I guess what bothers me most is how hard it was not to kiss her back. That I actually struggled with giving up my leverage and threats just to see what she really tasted like.

This scares me. It’s the first time I’ve seen a glimpse of the old Coen Highsmith. The man who existed prior to the crash.

He’s the one who would have laughed at a woman who turned his backyard into a wildlife refuge and hung neon bird feeders in his trees.

The man I once was would have kissed the fuck out of her, and if she’d been willing, would have carried her off to bed right then and there.

As I walk back toward the copse of trees that separates my property from hers, the reality that I’m still struggling not to turn around is what bothers me most of all.

CHAPTER 7

Coen

After my confrontation with Tilden this morning, I changed into running gear and hit the trails. Now that I know how her property sits adjacent to mine, I suppose it’s possible these trails cross back and forth over our land.

When I returned home, sweaty and out of breath, I was disappointed not to see her in my yard, cleaning up. Part of me wants another confrontation, and admittedly, a part of me wants her to do it so I don’t have to call the police.

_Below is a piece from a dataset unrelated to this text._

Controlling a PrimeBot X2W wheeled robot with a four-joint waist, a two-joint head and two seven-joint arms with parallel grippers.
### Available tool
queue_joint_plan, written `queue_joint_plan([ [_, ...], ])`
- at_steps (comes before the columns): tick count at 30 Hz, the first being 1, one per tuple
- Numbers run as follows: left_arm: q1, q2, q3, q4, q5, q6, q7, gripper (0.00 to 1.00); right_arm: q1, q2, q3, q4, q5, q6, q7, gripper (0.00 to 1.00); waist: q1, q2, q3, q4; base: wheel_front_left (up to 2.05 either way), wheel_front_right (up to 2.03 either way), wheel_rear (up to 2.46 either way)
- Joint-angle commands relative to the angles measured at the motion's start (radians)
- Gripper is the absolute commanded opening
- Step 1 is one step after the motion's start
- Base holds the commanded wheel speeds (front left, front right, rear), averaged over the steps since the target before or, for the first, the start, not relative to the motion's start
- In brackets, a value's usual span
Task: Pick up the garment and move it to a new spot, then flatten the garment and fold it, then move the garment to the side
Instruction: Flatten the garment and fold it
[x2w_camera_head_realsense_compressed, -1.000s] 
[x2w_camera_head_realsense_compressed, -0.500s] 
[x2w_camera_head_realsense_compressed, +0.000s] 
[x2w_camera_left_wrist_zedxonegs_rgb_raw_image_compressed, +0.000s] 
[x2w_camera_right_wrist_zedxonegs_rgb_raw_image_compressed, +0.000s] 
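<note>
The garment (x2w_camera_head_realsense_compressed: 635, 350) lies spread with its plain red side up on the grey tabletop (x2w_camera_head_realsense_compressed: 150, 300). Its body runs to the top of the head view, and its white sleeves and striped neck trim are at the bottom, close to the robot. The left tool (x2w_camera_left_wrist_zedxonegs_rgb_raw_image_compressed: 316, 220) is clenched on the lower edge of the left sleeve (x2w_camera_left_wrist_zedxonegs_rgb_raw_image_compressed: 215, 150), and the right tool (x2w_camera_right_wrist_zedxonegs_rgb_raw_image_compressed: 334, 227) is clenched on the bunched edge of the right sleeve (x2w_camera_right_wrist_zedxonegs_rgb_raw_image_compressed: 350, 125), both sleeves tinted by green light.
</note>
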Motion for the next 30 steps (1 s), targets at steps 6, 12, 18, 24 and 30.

Not that I really have proof that she did it, but we both know she did.

After a shower, I rummage through my refrigerator for lunch but find only a pack of deli chicken, two apples, and a dozen or so protein drinks.

I’m starved, and I don’t feel like a grocery run just to get some lunch. I know there are a handful of restaurants in downtown Coudersport, more than a few with the words bar and grill tacked on the end.

While I can’t hide forever, I’ll try to stay anonymous as long as I can. Not everyone would recognize me—clearly Tilden doesn’t—but there will be some who do, and then it will spread around town. I want to avoid that for as long as I can so I don’t have to talk about hockey or my career.